▶ Your instructions: Given the listing below, write out exactly the lines starting with the line that has "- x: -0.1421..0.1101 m" and going on through the line that has "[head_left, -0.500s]", both kept.

═══ Stored data ═══

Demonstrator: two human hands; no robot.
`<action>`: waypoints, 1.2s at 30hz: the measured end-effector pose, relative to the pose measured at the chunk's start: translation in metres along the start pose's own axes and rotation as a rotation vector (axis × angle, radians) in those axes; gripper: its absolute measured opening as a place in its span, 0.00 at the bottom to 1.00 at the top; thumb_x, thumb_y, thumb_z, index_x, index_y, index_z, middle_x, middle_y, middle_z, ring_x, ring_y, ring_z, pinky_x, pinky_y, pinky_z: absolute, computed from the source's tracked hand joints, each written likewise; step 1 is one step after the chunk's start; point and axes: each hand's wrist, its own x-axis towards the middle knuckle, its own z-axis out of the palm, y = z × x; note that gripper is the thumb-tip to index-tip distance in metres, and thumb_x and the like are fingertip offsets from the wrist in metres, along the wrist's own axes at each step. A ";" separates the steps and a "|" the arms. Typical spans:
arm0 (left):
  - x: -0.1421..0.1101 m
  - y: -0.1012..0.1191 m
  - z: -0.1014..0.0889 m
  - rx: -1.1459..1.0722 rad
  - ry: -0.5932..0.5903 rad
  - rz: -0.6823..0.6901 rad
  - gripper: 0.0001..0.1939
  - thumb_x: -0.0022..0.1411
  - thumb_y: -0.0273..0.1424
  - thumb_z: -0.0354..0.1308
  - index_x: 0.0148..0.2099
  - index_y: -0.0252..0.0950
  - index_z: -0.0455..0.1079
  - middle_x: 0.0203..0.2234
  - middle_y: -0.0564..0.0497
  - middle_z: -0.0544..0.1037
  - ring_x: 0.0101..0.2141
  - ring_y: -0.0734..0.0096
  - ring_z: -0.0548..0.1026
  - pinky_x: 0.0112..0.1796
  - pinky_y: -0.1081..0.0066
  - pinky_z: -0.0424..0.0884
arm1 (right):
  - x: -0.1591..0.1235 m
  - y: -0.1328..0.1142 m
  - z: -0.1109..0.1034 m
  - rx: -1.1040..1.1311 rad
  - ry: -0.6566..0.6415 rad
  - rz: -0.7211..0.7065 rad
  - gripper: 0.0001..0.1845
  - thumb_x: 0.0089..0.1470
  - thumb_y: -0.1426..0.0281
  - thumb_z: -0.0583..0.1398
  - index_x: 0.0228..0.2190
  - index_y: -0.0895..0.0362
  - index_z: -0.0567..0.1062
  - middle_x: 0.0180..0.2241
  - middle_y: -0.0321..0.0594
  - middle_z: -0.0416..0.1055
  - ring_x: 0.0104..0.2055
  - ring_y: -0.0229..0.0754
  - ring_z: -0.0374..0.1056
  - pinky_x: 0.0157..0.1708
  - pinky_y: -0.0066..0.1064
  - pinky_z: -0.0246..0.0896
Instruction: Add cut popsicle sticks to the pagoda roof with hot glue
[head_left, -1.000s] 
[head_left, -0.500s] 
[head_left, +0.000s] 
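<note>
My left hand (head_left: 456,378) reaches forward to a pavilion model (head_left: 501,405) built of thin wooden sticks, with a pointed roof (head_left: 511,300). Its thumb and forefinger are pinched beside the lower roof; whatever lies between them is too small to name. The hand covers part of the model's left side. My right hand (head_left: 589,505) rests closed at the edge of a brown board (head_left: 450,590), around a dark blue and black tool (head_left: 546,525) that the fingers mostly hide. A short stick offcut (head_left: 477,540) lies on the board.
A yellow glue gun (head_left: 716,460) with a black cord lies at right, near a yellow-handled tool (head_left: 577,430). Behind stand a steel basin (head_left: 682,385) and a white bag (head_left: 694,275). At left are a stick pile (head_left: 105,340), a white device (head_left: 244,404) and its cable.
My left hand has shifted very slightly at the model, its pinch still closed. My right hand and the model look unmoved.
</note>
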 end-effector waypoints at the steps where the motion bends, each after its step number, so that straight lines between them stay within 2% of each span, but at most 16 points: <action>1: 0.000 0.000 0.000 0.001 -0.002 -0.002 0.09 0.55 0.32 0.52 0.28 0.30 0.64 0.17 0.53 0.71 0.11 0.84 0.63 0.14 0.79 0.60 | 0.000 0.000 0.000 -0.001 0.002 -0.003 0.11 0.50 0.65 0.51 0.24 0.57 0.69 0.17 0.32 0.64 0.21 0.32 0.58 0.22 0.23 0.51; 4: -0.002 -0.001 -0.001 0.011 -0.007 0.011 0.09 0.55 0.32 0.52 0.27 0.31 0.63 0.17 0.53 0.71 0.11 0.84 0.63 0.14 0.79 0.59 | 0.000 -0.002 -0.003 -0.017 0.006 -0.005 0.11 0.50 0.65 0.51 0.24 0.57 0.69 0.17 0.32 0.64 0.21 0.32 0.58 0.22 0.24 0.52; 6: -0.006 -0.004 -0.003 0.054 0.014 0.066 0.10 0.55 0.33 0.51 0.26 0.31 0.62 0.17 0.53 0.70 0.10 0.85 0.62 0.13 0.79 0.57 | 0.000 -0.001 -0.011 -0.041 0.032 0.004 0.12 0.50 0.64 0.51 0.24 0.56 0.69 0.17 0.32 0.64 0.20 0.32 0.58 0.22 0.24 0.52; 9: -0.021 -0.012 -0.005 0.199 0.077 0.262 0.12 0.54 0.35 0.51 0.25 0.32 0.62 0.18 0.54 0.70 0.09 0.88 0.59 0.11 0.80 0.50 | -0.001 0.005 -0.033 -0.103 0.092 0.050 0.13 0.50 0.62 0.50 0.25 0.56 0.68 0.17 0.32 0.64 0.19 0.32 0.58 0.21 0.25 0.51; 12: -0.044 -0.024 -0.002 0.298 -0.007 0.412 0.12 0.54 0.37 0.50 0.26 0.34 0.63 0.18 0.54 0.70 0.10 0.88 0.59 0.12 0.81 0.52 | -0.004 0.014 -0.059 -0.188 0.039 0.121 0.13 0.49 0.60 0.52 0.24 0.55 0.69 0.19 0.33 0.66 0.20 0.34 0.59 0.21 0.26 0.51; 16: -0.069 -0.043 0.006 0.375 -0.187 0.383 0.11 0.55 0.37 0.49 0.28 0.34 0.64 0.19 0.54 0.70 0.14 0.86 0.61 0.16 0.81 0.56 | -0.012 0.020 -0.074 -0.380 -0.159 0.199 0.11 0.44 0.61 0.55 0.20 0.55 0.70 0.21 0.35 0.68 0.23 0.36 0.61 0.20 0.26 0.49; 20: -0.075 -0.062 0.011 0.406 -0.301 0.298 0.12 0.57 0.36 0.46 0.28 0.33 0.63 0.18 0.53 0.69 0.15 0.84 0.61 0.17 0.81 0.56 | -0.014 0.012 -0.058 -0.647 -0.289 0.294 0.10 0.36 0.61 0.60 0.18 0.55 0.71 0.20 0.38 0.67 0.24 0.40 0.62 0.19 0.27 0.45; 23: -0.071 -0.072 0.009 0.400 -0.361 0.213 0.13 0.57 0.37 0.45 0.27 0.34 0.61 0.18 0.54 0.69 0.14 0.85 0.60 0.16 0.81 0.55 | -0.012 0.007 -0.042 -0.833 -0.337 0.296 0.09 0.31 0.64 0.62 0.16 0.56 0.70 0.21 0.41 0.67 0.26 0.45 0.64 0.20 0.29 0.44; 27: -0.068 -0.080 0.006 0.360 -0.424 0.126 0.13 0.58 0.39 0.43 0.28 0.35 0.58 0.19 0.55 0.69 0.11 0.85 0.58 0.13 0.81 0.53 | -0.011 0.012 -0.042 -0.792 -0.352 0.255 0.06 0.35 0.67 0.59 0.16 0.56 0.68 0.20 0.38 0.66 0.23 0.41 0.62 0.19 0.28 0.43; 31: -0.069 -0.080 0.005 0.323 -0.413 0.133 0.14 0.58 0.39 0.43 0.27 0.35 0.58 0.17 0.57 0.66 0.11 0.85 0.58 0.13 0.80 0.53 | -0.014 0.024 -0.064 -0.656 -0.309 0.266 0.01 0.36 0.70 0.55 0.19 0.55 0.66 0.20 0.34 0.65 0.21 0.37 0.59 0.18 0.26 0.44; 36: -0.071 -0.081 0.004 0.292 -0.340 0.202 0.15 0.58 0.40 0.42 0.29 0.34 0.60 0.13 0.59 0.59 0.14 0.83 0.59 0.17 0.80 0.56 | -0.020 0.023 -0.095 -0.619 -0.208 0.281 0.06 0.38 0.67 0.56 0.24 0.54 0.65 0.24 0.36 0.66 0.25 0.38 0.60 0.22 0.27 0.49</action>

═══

▶ Response for this exercise:
  - x: -0.1421..0.1101 m
  - y: -0.1012..0.1191 m
  - z: -0.1014..0.0889 m
  - rx: -1.1459..1.0722 rad
  - ry: -0.5932..0.5903 rad
  - rz: -0.6823..0.6901 rad
  - gripper: 0.0001..0.1939
  - thumb_x: -0.0022..0.1411
  - thumb_y: -0.0273..0.1424
  - thumb_z: -0.0354..0.1308
  - index_x: 0.0148..0.2099
  - index_y: -0.0252..0.0950
  - index_z: -0.0455..0.1079
  - middle_x: 0.0203..0.2234
  - middle_y: -0.0564..0.0497
  - middle_z: -0.0544..0.1037
  - ring_x: 0.0101..0.2141
  - ring_y: -0.0734..0.0096
  - ring_z: -0.0548..0.1026
  - pinky_x: 0.0112..0.1796
  - pinky_y: -0.1081..0.0066
  - pinky_z: -0.0424..0.0884
arm1 (right):
  - x: -0.1591..0.1235 m
  - y: -0.1328..0.1142 m
  - z: -0.1109..0.1034 m
  - rx: -1.1040..1.1311 rad
  - ry: -0.6566..0.6415 rad
  - rz: -0.7211..0.7065 rad
  - gripper: 0.0001..0.1845
  - thumb_x: 0.0089..0.1470
  - thumb_y: -0.1426..0.0281
  - thumb_z: -0.0583..0.1398
  - index_x: 0.0228..0.2190
  - index_y: -0.0895..0.0362
  - index_z: -0.0567..0.1062
  - middle_x: 0.0180..0.2241
  - middle_y: -0.0321..0.0594
  - middle_z: -0.0416..0.1055
  - ring_x: 0.0104..0.2055
  - ring_y: -0.0229..0.0754
  - ring_z: -0.0374..0.1056
  - pinky_x: 0.0157..0.1708
  - pinky_y: -0.0066..0.1064
  - pinky_z: -0.0246..0.0896
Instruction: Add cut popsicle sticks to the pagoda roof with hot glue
[head_left, -1.000s] 
[head_left, -0.500s] 

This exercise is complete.